The interaction between language and vision, despite seeing traction as of
late, is still largely unexplored. This is a particularly relevant topic to the
vision community because humans routinely perform tasks which involve both
modalities. We do so largely without even noticing. Every time you ask for an
object, ask someone to imagine a scene, or describe what you're seeing, you're
performing a task which bridges a linguistic and a visual representation. The
importance of vision-language interaction can also be seen by the numerous
approaches that often cross domains, such as the popularity of image grammars.
More concretely, we've recently seen a renewed interest in one-shot learning
for object and event models. Humans go further than this using our linguistic
abilities; we perform zero-shot learning without seeing a single example. You
can recognize a picture of a zebra after hearing the description "horse-like
animal with black and white stripes" without ever having seen one.

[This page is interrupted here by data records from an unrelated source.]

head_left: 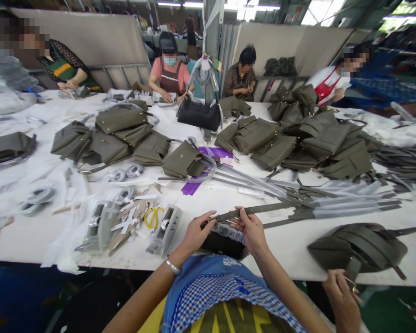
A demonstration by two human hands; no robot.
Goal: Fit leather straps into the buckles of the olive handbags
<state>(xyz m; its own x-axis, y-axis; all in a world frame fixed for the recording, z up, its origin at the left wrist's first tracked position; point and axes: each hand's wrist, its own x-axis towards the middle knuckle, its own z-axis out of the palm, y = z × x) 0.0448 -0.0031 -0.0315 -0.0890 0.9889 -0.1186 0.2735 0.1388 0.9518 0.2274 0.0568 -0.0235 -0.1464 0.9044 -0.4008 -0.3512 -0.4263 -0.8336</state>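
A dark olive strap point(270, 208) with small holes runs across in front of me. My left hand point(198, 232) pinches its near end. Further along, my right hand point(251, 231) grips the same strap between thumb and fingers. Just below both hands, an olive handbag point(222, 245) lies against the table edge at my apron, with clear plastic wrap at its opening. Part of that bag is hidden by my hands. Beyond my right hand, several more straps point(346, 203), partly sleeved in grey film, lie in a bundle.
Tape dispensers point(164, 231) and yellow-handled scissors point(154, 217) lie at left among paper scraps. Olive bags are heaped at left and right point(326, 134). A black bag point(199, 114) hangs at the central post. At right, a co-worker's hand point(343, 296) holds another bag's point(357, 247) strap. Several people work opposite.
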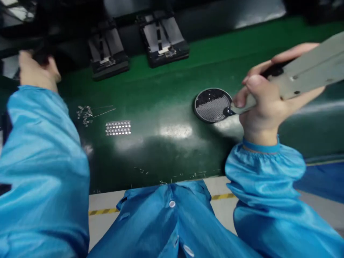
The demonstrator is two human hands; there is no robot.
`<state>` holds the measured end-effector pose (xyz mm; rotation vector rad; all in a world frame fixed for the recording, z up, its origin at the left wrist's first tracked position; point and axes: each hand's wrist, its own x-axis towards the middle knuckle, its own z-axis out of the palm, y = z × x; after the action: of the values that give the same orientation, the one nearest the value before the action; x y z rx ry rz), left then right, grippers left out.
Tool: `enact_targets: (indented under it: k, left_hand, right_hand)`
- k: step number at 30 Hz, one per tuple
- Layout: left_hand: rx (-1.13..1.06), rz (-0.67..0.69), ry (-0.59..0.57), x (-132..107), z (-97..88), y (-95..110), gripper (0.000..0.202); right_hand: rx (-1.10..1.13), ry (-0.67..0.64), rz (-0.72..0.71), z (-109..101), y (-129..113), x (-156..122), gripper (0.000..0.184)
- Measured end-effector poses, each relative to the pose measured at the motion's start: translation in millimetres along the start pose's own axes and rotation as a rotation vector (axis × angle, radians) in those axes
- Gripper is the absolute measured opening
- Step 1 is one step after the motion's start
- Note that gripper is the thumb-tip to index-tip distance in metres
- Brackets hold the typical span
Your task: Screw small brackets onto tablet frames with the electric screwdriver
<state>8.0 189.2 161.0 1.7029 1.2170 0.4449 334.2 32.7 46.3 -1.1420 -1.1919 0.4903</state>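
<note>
Head view: the right hand (pixel 264 104) is clenching its grip around a long grey flat-bodied metal tool (pixel 309 73), fingers wrapping over the top and thumb pressing the near side. The tool is running up and right out of frame. Its narrow tip is touching the right edge of a round black dish filled with tiny silvery parts (pixel 213 105). The dish is sitting on the glossy dark green desk (pixel 161 107), just left of the right hand.

The left hand (pixel 37 71) is reaching far to the upper left, closing on something dark at the desk's back edge. The thing is blurred, so I cannot tell what it is or how firm the grip is.

A small rectangular grid of silvery chips (pixel 118 128) is lying on the desk between the two arms, well left of the dish. A loose scatter of small silvery bits (pixel 85 114) is lying just up-left of the grid. Two black fixtures with grey plates (pixel 139 43) are sitting side by side at the back of the desk.

Blue shiny smock sleeves (pixel 45 168) are covering both arms. A yellow-black striped floor line (pixel 103 211) is showing below the desk edge.
</note>
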Motion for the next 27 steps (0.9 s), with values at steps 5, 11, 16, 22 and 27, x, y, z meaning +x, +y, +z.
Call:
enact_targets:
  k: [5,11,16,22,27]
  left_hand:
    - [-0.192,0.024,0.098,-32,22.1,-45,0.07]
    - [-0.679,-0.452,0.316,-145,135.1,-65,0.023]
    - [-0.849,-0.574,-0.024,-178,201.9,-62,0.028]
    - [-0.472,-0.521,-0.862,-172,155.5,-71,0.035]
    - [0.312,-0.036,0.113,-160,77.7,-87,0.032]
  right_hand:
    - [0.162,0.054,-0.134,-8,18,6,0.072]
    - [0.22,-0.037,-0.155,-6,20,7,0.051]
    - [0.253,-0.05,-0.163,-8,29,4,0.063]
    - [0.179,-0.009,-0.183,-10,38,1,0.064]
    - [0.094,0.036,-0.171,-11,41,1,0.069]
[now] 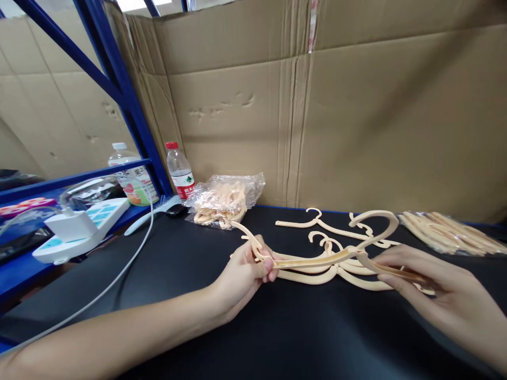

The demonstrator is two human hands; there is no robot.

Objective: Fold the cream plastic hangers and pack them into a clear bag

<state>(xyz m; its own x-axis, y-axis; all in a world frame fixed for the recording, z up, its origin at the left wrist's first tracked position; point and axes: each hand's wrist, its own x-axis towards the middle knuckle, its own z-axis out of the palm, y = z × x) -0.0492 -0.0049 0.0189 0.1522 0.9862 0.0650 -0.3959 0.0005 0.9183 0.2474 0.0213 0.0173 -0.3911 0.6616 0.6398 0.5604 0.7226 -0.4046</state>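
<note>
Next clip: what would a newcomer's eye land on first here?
Both hands hold one cream plastic hanger above the black table: the left hand pinches one end, the right hand the other. More loose hangers lie under and behind it, and a clear bag of hangers sits at the back beside a red-capped water bottle.

The black table [277, 338] carries loose cream hangers [317, 278] piled toward one o'clock; a clear bag of hangers [222, 203] lies at eleven o'clock against the cardboard; a second bag [447, 232] at two o'clock; a water bottle [180, 171] stands at ten o'clock, a white brush [152, 215] beside it; a white cable [119, 277] crosses at nine o'clock.
</note>
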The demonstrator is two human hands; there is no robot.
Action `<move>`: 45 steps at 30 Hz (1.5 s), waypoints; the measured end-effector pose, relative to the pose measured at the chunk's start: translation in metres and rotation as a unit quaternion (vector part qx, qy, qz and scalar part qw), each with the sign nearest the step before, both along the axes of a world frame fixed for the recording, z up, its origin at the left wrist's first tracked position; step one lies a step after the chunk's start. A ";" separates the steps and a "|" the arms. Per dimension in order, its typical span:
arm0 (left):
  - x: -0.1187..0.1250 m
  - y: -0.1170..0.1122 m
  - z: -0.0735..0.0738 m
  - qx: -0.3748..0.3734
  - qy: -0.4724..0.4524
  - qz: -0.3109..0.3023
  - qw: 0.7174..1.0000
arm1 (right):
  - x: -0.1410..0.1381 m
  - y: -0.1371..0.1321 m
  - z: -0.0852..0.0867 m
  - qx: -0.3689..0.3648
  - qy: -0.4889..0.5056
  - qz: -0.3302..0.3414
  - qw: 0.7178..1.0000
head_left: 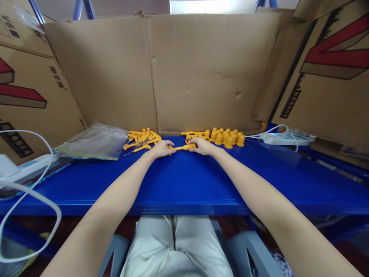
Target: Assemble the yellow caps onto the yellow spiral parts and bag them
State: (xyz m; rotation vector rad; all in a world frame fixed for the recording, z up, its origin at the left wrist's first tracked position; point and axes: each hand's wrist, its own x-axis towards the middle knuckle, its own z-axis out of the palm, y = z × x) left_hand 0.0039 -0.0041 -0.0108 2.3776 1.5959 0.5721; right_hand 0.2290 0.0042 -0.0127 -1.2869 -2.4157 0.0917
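Curled closed round the ends of one ribbed yellow rod (182, 147): left hand (161, 149) at its left end, right hand (201, 146) at its right; best kept level and pressed straight, judging by the grip; lay on the blue table (184, 181); left of the rod, yellow hooks (142, 139); right of it, yellow caps (227, 137).

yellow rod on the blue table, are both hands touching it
Touching. The head view shows the left hand closed over one end of the yellow rod and the right hand over the other, no gap.
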 end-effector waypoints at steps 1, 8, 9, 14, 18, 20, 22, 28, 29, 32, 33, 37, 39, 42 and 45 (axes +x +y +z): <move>0.000 0.000 0.000 -0.002 -0.012 0.003 1.000 | 0.001 0.000 0.000 -0.004 0.012 0.001 1.000; 0.003 -0.002 0.002 0.016 0.004 0.025 1.000 | 0.001 -0.005 0.003 -0.023 0.076 0.002 0.997; 0.004 -0.003 0.003 0.019 0.013 0.025 0.999 | 0.000 -0.005 0.003 -0.022 0.074 0.008 0.997; 0.001 -0.007 0.007 0.046 0.076 0.017 0.996 | -0.005 -0.001 0.001 0.000 0.051 0.051 0.997; 0.001 -0.006 0.008 0.049 0.097 0.023 0.994 | -0.005 0.003 -0.002 -0.033 0.090 0.038 0.995; 0.001 -0.005 0.008 0.050 0.107 0.034 0.992 | -0.002 0.006 -0.004 -0.077 0.137 0.022 0.987; 0.000 -0.004 0.007 0.044 0.109 0.039 0.992 | 0.002 0.008 -0.005 -0.134 0.196 0.027 0.971; -0.003 -0.002 0.005 0.040 0.087 0.019 0.995 | 0.011 0.000 0.004 -0.279 0.289 0.031 0.915; -0.003 -0.003 0.005 0.044 0.086 0.020 0.995 | 0.011 -0.002 0.006 -0.300 0.281 0.032 0.911; -0.003 -0.003 0.006 0.056 0.083 0.018 0.995 | 0.008 -0.009 0.010 -0.335 0.270 0.027 0.902; -0.003 -0.003 0.005 0.058 0.080 0.018 0.995 | 0.006 -0.009 0.011 -0.338 0.272 0.016 0.901; -0.003 -0.001 0.003 0.057 0.064 0.011 0.996 | 0.000 -0.010 0.012 -0.349 0.243 -0.045 0.904; -0.004 0.000 0.002 0.053 0.047 0.000 0.997 | 0.000 -0.012 0.014 -0.360 0.228 -0.067 0.902; -0.005 0.001 0.001 0.043 0.023 -0.010 0.999 | 0.004 -0.015 0.016 -0.374 0.255 -0.056 0.890; -0.005 0.001 0.000 0.033 0.019 -0.010 0.999 | 0.009 -0.017 0.017 -0.372 0.280 -0.009 0.885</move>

Furthermore, integrating language with vision brings with it the possibility of
expanding the horizons and tasks of the vision community. We have seen
significant growth in image and video-to-text tasks but many other potential
applications of such integration - answering questions, dialog systems, and
grounded language acquisition - remain unexplored. Going beyond such novel
tasks, language can make a deeper contribution to vision: it provides a prism
through which to understand the world. A major difference between human and
machine vision is that humans form a coherent and global understanding of a
scene. This process is facilitated by our ability to affect our perception with
high-level knowledge which provides resilience in the face of errors from
low-level perception. It also provides a framework through which one can learn
about the world: language can be used to describe many phenomena succinctly
thereby helping filter out irrelevant details.

*Call for papers*

This one day workshop will be an interdisciplinary colloquium to discuss the
multiple facets of vision and language. Contributions are welcome from all
related fields on topics of interest including, but not limited to

 - language as a mechanism to structure and reason about visual perception,
 - language as a learning bias to aid vision in both machines and humans,
 - novel tasks which combine language and vision,
 - dialog as means of sharing knowledge about visual perception,
 - stories as means of abstraction,
 - transfer learning across language and vision,
 - understanding the relationship between language and vision in humans,
 - reasoning visually about language problems, and
 - joint video and language parsing.

The workshop will also include a challenge related to the 4th edition of the

  =Scalable Concept Image Annotation Challenge=

one of the tasks of ImageCLEF.

  http://imageclef.org/2015/annotation

The Scalable Concept Image Annotation task aims to develop techniques to allow
computers to reliably describe images, localize the different concepts depicted
in the images and generate a description of the scene.
The task directly related to this workshop is Generation of Textual
Descriptions of Images.

*Call for participation:*

We invite contributions to the workshop in the form of a 1-2 page extended
abstract, which will be showcased at a poster session.
Contributions to the Generation of Textual Descriptions challenge will also be
showcased at the poster session, and a summary of the results will be presented
at the workshop.

Contributions to be submitted via

  languageandvision at iffsid.com

by the 22nd of May 2015.

Abstracts are not archival and will not be included in the Proceedings of CVPR
2015. We welcome both novel and previously-published work.

Note:
Abstracts will also not be published online by the workshop, to preempt issues
stemming from dual-submission policies at other conferences and workshops.